Food allergies and food intolerances are not the same thing. Food allergies are an abnormal immune response to the protein in certain foods and food intolerances (other than celiac disease) do not involve the immune system. While food intolerances can make you feel horrible, food allergies can cause serious reactions and can be life threatening. Registered dietitians can help patients with both food allergies and food intolerances, but this post will focus on how they can help those with allergies.
The top eight food allergens
While it is possible to be allergic to any food, the most common allergens (known as the top eight) are peanuts, tree nuts, fish, shellfish, eggs, milk, wheat and soy. For those with food allergies, the only way to avoid adverse reactions is complete avoidance of the allergen.

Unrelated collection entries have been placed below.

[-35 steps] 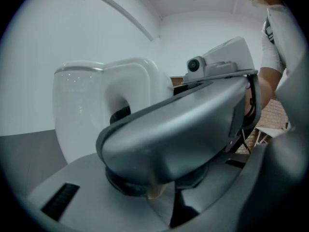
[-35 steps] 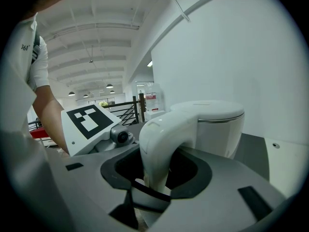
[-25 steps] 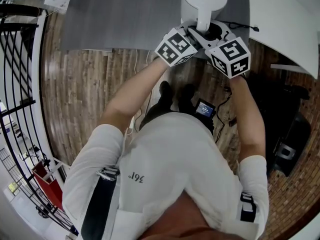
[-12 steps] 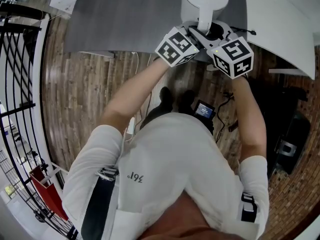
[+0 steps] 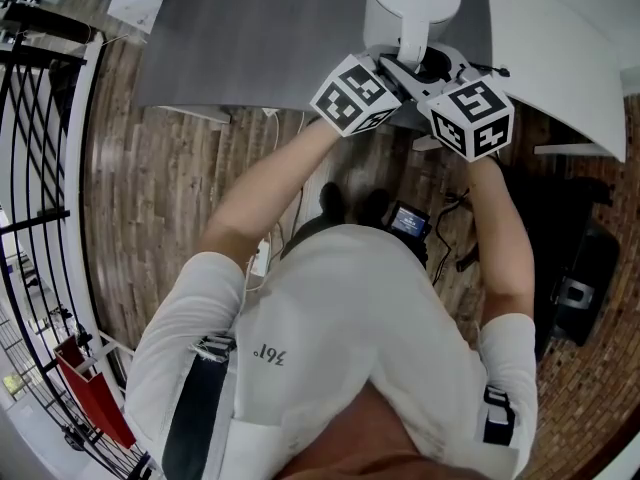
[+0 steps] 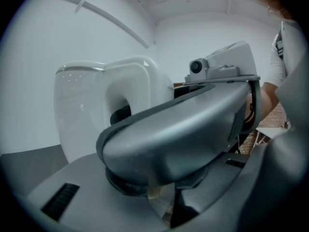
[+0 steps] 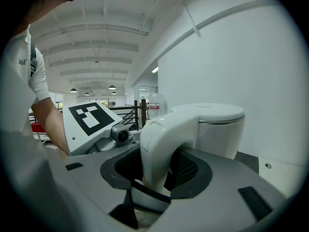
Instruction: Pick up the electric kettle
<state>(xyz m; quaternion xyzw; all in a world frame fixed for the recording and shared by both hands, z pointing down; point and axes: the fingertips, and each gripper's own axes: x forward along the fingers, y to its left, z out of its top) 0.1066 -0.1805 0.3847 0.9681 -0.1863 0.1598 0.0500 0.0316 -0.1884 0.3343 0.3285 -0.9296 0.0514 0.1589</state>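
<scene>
The right gripper [image 7: 155, 178] is clamped on the kettle handle [image 7: 159, 144]: its two dark, ribbed pads [image 7: 190, 170] sit on either side of the smooth white loop, set in broad matte grey shells. The handle is a thick, rounded arch of glossy plastic that rises from between the jaws and curves over to the kettle [image 7: 219, 132], a plain white cylinder with a flat, disc-shaped lid [image 7: 212, 111].

The left gripper [image 6: 164, 204] is drawn in close beside the right gripper. Its grey jaws stand parted, but the right gripper's curved shell [image 6: 178, 129] lies across their tips, so I cannot tell whether they press on anything. Past that shell, the same white arch and the kettle's slightly frosted wall show. The left gripper's marker cube [image 7: 91, 117], white with black squares, sits just left of the handle in the right gripper view.

From the head view, the kettle stands near the edge of a flat grey table [image 5: 280, 38], with both cubes meeting at its handle. A white tabletop [image 5: 570, 58] lies to the right. Below is a floor [image 5: 170, 188] of worn wooden planks, and a black metal railing [image 5: 40, 138] runs along the left.
</scene>
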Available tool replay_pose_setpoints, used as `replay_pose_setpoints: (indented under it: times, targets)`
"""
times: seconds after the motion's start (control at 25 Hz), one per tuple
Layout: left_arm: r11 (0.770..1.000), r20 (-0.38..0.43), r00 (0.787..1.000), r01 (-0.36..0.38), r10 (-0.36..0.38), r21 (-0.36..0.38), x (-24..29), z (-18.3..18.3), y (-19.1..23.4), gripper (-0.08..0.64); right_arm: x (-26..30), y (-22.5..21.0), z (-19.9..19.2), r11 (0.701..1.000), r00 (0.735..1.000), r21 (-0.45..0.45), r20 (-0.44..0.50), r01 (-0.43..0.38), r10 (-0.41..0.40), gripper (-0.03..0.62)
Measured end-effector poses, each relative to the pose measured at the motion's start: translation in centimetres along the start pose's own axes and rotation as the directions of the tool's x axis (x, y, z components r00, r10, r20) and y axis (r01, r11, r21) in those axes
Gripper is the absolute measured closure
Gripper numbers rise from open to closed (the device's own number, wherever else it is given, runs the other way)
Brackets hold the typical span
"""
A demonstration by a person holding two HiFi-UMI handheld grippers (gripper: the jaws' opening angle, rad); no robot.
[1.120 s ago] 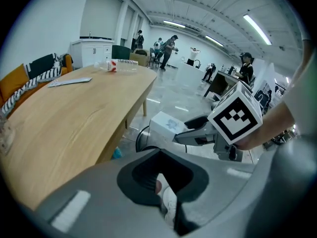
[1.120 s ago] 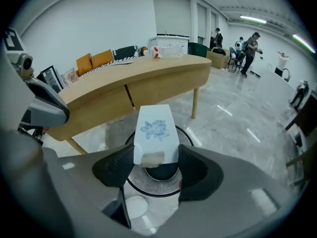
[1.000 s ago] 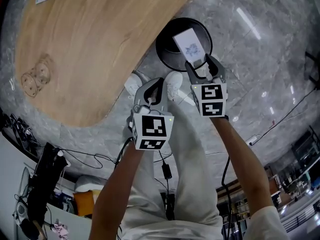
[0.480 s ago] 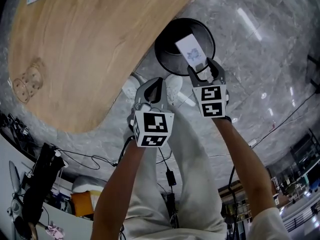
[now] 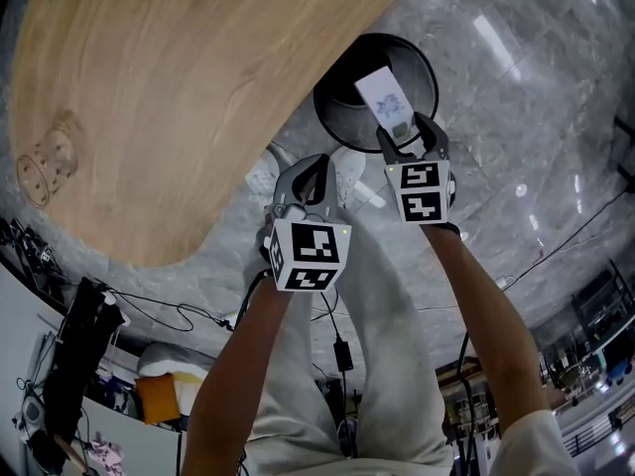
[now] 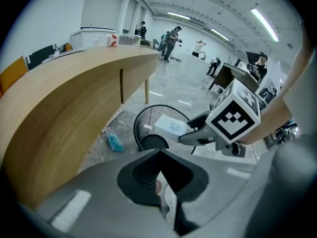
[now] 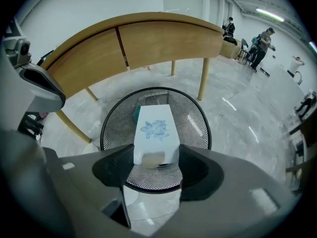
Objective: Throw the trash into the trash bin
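A white box [image 7: 155,132] with a blue flower printed on it is held at the mouth of the black mesh bin [image 7: 194,114]. Its near end is clamped between the jaws of the right gripper [image 7: 156,163], which are spread to the box's width and pressed on its two sides. In the head view this group is found right of centre, near the top of the frame, and whether the box touches the mesh cannot be told.

The left gripper [image 5: 301,178] is seen just left of the right one and slightly lower in the frame. Its jaws are drawn almost together on a thin scrap of white paper [image 6: 169,206] – little of the scrap is shown.

Below the grippers a pair of white shoes [image 5: 347,167] is seen on the grey stone floor [image 5: 516,117], on which the bin stands beside the curved edge of a wooden table [image 5: 179,97] – the table fills the upper left of the head view. A small blue wrapper [image 6: 114,142] lies on the floor under the table's edge.
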State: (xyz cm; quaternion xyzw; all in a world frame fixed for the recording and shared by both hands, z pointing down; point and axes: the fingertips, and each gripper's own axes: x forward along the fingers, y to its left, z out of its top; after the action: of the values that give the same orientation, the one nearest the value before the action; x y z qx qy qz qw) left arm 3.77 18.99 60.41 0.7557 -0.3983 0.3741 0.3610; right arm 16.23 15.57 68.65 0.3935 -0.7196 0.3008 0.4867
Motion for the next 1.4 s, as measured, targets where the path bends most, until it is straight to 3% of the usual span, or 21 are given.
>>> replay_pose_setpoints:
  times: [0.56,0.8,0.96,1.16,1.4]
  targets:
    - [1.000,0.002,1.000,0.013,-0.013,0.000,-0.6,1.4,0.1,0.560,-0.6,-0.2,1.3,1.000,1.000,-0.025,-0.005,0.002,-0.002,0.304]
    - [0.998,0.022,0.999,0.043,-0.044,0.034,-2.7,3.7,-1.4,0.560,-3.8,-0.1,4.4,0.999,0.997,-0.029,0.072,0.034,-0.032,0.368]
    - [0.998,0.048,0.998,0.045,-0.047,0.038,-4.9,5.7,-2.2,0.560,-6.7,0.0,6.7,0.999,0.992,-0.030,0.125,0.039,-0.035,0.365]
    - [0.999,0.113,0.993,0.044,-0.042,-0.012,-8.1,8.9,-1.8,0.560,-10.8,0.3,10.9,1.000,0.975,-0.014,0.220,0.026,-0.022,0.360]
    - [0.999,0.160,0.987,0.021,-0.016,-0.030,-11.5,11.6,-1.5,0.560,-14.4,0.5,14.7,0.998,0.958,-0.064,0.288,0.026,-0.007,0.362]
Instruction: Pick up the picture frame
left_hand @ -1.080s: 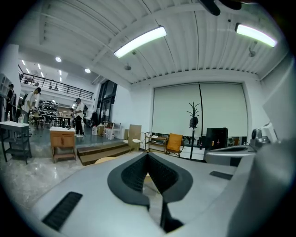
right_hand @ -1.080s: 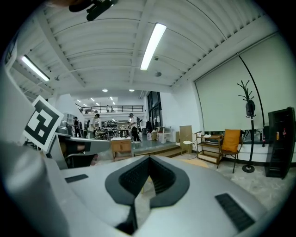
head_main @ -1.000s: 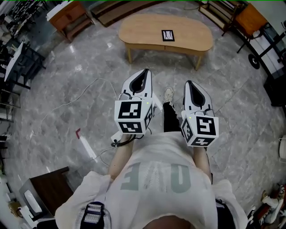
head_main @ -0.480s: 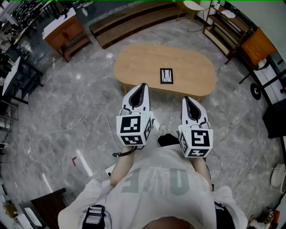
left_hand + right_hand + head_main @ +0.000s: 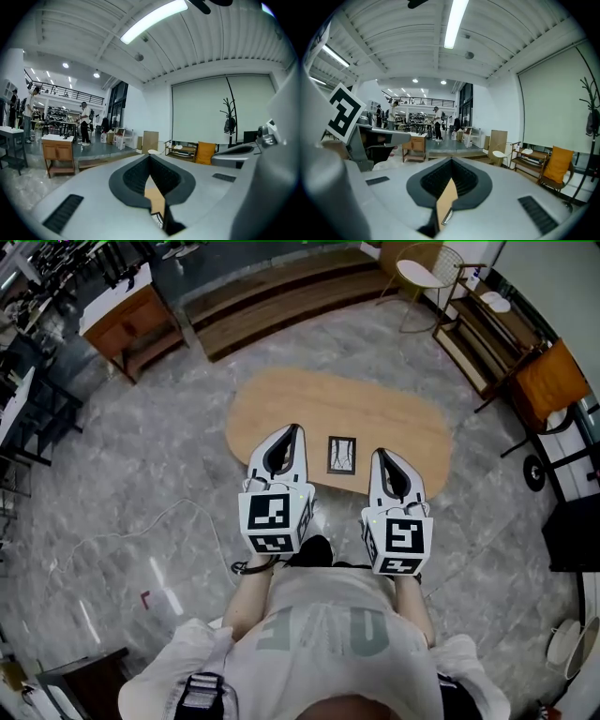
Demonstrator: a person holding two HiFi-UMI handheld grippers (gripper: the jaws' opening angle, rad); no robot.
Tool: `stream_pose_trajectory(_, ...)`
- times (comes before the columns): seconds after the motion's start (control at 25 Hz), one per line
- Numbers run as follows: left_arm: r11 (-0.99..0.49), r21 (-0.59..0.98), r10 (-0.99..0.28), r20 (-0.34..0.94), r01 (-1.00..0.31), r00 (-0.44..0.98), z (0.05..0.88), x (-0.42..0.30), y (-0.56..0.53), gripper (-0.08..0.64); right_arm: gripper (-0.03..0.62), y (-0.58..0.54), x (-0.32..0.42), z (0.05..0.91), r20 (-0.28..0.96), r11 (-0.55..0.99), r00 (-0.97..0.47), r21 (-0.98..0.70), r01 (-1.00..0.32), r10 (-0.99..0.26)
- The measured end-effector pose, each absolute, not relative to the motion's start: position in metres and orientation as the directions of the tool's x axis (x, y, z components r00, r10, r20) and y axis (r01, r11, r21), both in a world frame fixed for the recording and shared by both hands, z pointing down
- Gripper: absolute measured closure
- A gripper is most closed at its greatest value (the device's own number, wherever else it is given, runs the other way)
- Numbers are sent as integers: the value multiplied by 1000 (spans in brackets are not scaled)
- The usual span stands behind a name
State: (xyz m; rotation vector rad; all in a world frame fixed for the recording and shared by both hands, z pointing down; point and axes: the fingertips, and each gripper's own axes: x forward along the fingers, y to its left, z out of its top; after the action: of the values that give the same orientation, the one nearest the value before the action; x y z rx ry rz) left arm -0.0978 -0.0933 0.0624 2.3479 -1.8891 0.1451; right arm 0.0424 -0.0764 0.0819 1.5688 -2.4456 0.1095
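Observation:
The picture frame (image 5: 341, 455), black-rimmed with a white picture, lies flat on the near part of the oval wooden table (image 5: 281, 409). In the head view it sits between my two grippers. My left gripper (image 5: 293, 428) is held out over the table's near edge, just left of the frame, shut and holding nothing. My right gripper (image 5: 380, 453) is just right of the frame, also shut and holding nothing. In the left gripper view the jaws (image 5: 150, 157) meet at the tips, and a corner of the frame (image 5: 157, 217) shows below them. The right gripper view shows its jaws (image 5: 451, 162) meeting likewise, above an edge of the frame (image 5: 446, 217).
A wooden cabinet (image 5: 120, 313) stands far left and a low wooden step (image 5: 272, 287) behind the table. A white chair (image 5: 422, 266), a shelf (image 5: 480, 345) and an orange chair (image 5: 549, 381) are at the right. A cable (image 5: 122, 532) lies on the marble floor.
The table and frame have drawn much closer, from well ahead to right at the gripper tips. Both grippers stayed shut and side by side.

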Motion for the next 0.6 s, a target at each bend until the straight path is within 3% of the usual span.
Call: stream_pose_trajectory(0.6, -351, 25, -928, 123, -936, 351, 41, -60, -147, 551, 588, -118, 43, 64, 177, 346, -335, 34, -938, -925)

How dietitians can help after an allergy diagnosis
After a new food allergy diagnosis, patients often feel lost. They may not know which foods are safe to eat, or how to read the nutrition facts label. Dietitian’s can teach patients and their families which foods are safe to eat, hidden sources of allergens, and how to identify and avoid unsafe foods. They can also provide tips to patients and their families to help them feel safe when dining out.
Those who know and understand which foods to avoid and how to identify unsafe foods will still benefit from seeing a Registered Dietitian. The focus with allergies is often on eliminating foods from the diet. However, when foods are eliminated from the diet, nutrients are removed too. It is important to replace eliminated foods with safe alternatives to prevent nutrient deficiencies. For example, if dairy products are removed from the diet due to a milk allergy, the milk allergic individual should include alternatives to make sure they get adequate calcium, vitamin D, phosphorous, riboflavin and vitamin B12. Registered Dietitians that specialize in food allergies are able to evaluate someone’s diet to see if they are missing nutrients. They are then able to provide meal and snack suggestions to fill in any nutrient gaps. By helping patients find alternatives to their favorite products, dietitians can make eating with food allergies easier.